To validate the method, a comparison with traditional FMEA was conducted. Traditional RPN, computed as \(S \times O \times D\) with equal weights, yielded different rankings. For instance, “spindle positioning inaccuracy” had a traditional RPN of 120, while “bearing damage” in the feed system scored 210. However, the improved model assigned higher priority to spindle-related failures due to their severe impact on gear quality, consistent with real-world observations in gear grinding facilities. The additive RPN calculation also resolved issues like tied rankings, providing a more discriminative hazard order.

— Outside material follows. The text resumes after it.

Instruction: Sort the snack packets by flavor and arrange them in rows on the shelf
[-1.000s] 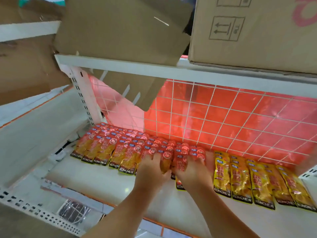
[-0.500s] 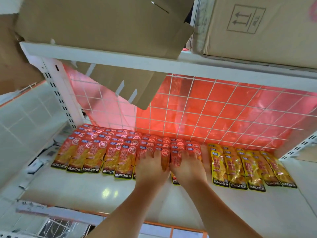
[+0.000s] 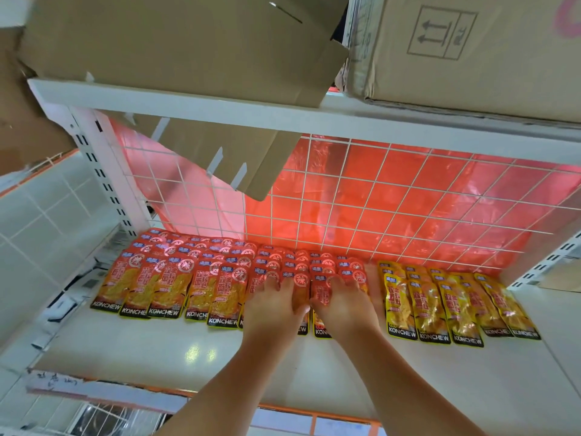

The integration of TFN and AHP effectively addressed subjectivity and weight imbalance. In gear grinding, where factors like grinding cracks depend on multiple parameters, the fuzzy approach captured expert uncertainty, while AHP prioritized severity for modes affecting gear integrity. This synergy enhances decision-making for maintenance planning, focusing resources on high-risk components to prevent failures that could compromise gear profile grinding outcomes.
Conclusion
The proposed FMEA improvement, combining triangular fuzzy numbers and AHP, offers a robust framework for hazard analysis in CNC gear grinding machines. By fuzzifying expert evaluations and deriving context-sensitive weights, it mitigates the limitations of traditional FMEA, providing accurate risk prioritization. The case study confirms that the spindle system is the most critical subsystem, with failure modes like positioning inaccuracy and spindle damage posing significant risks of grinding cracks and profile inaccuracies. This method enables targeted maintenance strategies, improving reliability and efficiency in gear grinding operations. Future work could extend this approach to dynamic risk assessment or integrate it with real-time monitoring systems for proactive failure prevention in gear profile grinding applications.